WORK ITEM = Copy each line of the records exactly, stopping only after the line that contains "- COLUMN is" has been written, and leave pictures out.

PROVIDED RECORDS =
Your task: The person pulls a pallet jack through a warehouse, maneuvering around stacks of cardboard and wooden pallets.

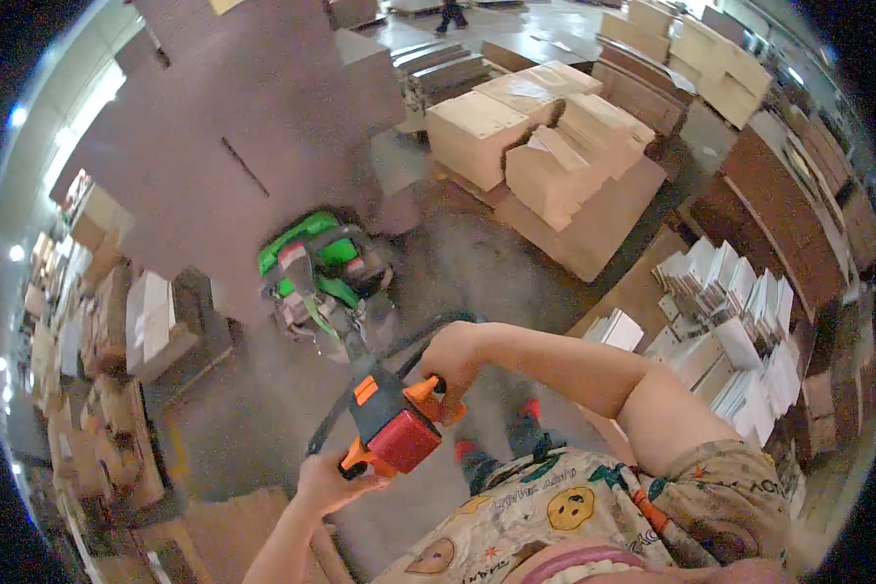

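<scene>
A powered pallet truck (339, 251) with a green and black body stands ahead of me on the grey floor. Its tiller arm reaches back to a black control head (382, 401) with orange side grips and a red end. My left hand (327, 484) is closed round the left orange grip. On the opposite side, my right hand (455, 356) wraps the right grip, its fingers partly hidden behind the handle. Beyond the truck rises a large, flat, brownish-purple surface (214, 136); its lower edge meets the truck, and whether it rests on the forks is hidden.
Pale stacked wooden panels (565, 136) sit on a brown board at the front right. Nearer on the right are piles of white panels (730, 331). Stacked boards and cartons (146, 331) line the left side. Far off, a person (451, 16) is partly visible.
</scene>
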`<state>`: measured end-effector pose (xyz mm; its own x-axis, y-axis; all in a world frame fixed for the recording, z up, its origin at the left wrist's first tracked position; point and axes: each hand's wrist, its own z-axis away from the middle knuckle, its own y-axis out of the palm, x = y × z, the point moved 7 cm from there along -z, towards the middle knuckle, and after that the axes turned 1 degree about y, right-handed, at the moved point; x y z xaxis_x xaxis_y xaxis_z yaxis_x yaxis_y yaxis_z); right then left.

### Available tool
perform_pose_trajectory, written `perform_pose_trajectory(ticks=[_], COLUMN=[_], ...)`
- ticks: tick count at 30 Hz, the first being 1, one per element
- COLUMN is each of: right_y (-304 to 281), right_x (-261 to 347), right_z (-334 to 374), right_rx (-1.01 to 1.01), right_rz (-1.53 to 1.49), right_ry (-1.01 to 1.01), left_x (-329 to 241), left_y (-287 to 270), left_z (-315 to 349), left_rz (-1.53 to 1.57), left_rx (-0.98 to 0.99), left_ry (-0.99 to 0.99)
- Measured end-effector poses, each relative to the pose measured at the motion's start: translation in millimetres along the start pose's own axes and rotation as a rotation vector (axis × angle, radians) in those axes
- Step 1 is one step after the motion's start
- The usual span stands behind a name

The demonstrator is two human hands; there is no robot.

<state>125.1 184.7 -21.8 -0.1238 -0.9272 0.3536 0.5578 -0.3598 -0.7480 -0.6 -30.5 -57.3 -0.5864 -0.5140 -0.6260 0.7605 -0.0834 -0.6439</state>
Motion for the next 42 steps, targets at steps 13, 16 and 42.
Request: perform_pose_trajectory(ticks=[13, 16, 42], right_y=[-7, -2, 132], right_x=[9, -3, 88], right_z=[50, 52, 60], right_rx=[-0.106, -0.143, -0.093], right_rz=[0.044, 0.003, 0.038], right_ry=[-0.246, -0.276, 0.038], left_x=[-75, -50, -9], left_y=[6, 43, 101], left_z=[49, 42, 125], left_rz=[-0.242, 1.264, -0.388], left_rx=[-0.394, -0.166, -0.182], left_ry=[0.036, -0.621, -0.186])
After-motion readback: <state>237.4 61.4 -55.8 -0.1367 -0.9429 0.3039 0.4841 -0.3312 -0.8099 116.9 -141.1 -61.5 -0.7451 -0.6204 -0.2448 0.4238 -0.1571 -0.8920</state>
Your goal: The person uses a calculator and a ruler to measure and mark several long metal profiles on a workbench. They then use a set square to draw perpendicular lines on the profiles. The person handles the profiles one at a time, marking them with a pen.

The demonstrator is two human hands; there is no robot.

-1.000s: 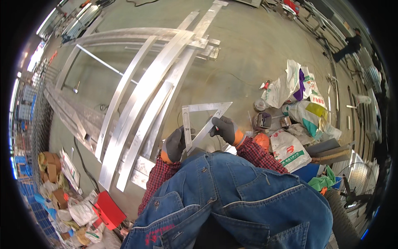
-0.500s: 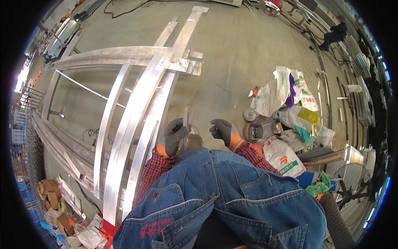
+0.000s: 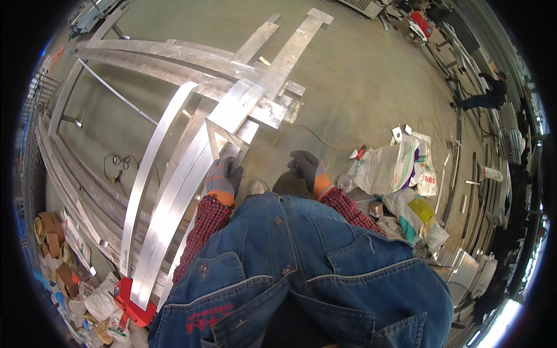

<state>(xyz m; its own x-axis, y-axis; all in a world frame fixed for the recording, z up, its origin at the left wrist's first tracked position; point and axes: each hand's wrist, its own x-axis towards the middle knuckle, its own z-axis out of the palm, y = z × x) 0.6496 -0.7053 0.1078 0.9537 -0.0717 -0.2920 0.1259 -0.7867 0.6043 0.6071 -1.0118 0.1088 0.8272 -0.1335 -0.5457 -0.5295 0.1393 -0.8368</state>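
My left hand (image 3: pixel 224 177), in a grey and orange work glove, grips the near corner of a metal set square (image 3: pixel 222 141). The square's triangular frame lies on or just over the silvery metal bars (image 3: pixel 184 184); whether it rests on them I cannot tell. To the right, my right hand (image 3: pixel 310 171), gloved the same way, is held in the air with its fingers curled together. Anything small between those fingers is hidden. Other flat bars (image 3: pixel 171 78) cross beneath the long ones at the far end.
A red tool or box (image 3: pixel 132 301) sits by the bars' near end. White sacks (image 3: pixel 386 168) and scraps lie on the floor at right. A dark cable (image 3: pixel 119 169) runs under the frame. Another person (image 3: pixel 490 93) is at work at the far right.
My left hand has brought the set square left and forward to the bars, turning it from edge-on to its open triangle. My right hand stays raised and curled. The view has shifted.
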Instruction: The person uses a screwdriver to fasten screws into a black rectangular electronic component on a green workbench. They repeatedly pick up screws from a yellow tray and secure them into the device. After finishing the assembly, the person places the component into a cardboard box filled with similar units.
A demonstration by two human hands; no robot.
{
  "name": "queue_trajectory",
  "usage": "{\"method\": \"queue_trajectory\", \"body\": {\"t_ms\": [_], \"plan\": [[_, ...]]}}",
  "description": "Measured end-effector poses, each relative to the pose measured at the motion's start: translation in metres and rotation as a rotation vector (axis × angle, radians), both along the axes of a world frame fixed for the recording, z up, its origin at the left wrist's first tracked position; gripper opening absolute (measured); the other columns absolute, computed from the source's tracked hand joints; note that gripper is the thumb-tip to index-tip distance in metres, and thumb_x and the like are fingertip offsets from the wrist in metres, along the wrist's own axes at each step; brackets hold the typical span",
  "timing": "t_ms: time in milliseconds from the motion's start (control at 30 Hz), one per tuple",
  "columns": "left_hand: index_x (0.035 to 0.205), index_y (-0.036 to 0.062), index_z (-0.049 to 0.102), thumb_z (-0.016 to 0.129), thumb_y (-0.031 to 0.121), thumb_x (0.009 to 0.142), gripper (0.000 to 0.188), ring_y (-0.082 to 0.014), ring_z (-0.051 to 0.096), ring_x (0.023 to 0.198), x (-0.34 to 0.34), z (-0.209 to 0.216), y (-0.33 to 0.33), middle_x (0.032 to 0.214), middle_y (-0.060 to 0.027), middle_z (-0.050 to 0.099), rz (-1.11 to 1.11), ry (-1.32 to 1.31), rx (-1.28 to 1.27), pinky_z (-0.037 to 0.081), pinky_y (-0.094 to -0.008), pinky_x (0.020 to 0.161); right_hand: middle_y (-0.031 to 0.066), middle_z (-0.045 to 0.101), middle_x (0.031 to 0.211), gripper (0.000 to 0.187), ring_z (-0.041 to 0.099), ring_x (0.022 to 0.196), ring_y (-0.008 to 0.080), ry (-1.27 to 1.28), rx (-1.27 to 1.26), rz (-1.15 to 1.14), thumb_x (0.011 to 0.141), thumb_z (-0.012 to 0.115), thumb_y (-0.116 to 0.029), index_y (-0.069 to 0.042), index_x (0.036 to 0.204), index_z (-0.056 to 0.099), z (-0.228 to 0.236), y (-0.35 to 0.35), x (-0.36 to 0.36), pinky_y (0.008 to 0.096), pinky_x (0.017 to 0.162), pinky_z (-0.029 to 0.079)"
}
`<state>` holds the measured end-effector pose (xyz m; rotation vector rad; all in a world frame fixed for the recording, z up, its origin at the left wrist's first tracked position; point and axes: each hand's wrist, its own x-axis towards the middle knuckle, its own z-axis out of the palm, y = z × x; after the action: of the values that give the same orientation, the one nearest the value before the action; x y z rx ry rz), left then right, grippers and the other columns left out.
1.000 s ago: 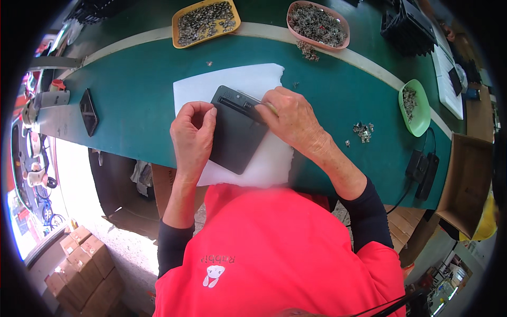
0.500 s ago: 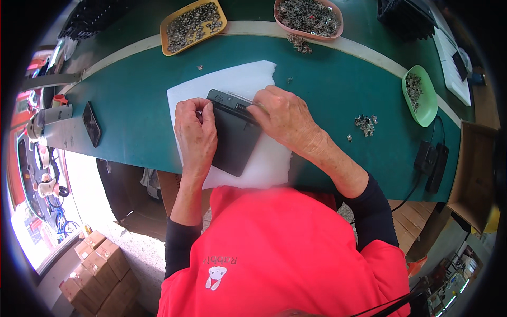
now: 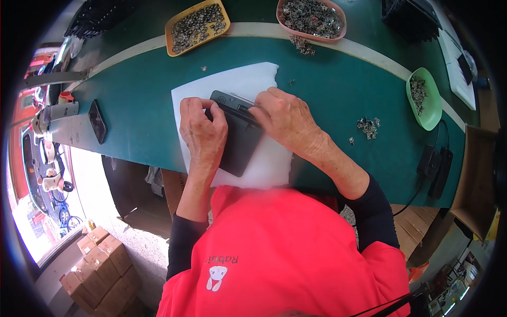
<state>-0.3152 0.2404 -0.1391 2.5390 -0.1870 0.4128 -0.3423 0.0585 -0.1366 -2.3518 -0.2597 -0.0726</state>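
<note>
The green table [image 3: 323,87] carries a white sheet [image 3: 275,164], a phone [image 3: 97,121] and metal parts [image 3: 368,128].

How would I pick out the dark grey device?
On the green tabletop, find the white sheet by the red top. The flat, dark grey device lies on it. Unlike the black phone-like slab farther left, it has the left hand and right hand at its upper end.

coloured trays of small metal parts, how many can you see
3: yellow tray at top left of centre, pink tray right of it, green tray toward the right.
</note>
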Motion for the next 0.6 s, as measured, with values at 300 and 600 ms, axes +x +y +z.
{"method": "queue_trajectory", "body": {"t_ms": [300, 600], "plan": [[0.105, -0.0023, 0.064, 0.065, 0.004, 0.081, 0.025, -0.0325, 0.060, 0.089, -0.020, -0.005, 0.009, 0.105, -0.0157, 0.059, -0.168, -0.158, 0.249, 0.050, -0.0402, 0.074, 0.0156, 0.061, 0.085, 0.020, 0.065, 0.078, 0.0365, 0.036, -0.007, 0.011, 0.091, 0.062, -0.021, -0.001, 0.088, 0.061, 0.002, 0.001, 0.001, 0.0449, 0.068, 0.053], [0.120, -0.0021, 0.062, 0.067, 0.013, 0.085, 0.038, -0.0325, 0.057, 0.108, -0.020, 0.004, 0.023, 0.125, -0.0145, 0.058, -0.336, -0.158, 0.461, 0.045, -0.0419, 0.090, 0.0141, 0.059, 0.082, 0.014, 0.063, 0.076, 0.0353, -0.065, -0.027, -0.055, 0.090, 0.059, -0.012, -0.003, 0.100, 0.065, 0.012, -0.005, -0.008, 0.0426, 0.066, 0.052]]}}
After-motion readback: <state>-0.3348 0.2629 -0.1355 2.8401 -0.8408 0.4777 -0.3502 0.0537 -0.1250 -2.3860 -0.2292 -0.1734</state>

RESULT OF THIS TASK =
Your task: The person pulls a pallet jack through a warehouse, maneuvering around stacks of cardboard and wooden pallets.


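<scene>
A powered pallet truck (339, 251) with a green and black body stands ahead of me on the grey floor. Its tiller arm reaches back to a black control head (382, 401) with orange side grips and a red end. My left hand (327, 484) is closed round the left orange grip. On the opposite side, my right hand (455, 356) wraps the right grip, its fingers partly hidden behind the handle. Beyond the truck rises a large, flat, brownish-purple surface (214, 136); its lower edge meets the truck, and whether it rests on the forks is hidden.
Pale stacked wooden panels (565, 136) sit on a brown board at the front right. Nearer on the right are piles of white panels (730, 331). Stacked boards and cartons (146, 331) line the left side. Far off, a person (451, 16) is partly visible.
</scene>
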`<state>`: measured end-effector pose (xyz mm; its own x-axis, y-axis; all in a world frame fixed for the recording, z up, its origin at the left wrist's first tracked position; point and axes: each hand's wrist, its own z-axis away from the middle knuckle, its own y-axis out of the palm, x = y × z, the point moved 7 cm from there along -z, towards the middle knuckle, and after that the axes turned 1 degree about y, right-handed, at the moved point; x y z xaxis_x xaxis_y xaxis_z yaxis_x yaxis_y yaxis_z); right then left.

### Available tool
perform_pose_trajectory, written `perform_pose_trajectory(ticks=[_], COLUMN=[_], ...)`
- ticks: tick count at 30 Hz, the first being 1, one per element
- COLUMN is each of: right_y (-304 to 281), right_x (-261 to 347), right_z (-334 to 374), right_rx (-1.01 to 1.01), right_rz (-1.53 to 1.49), right_ry (-1.01 to 1.01), left_x (-329 to 241), left_y (-287 to 270), left_z (-315 to 349), left_rz (-1.53 to 1.57), left_rx (-0.98 to 0.99), left_ry (-0.99 to 0.99)

Here the work on this exercise is complete.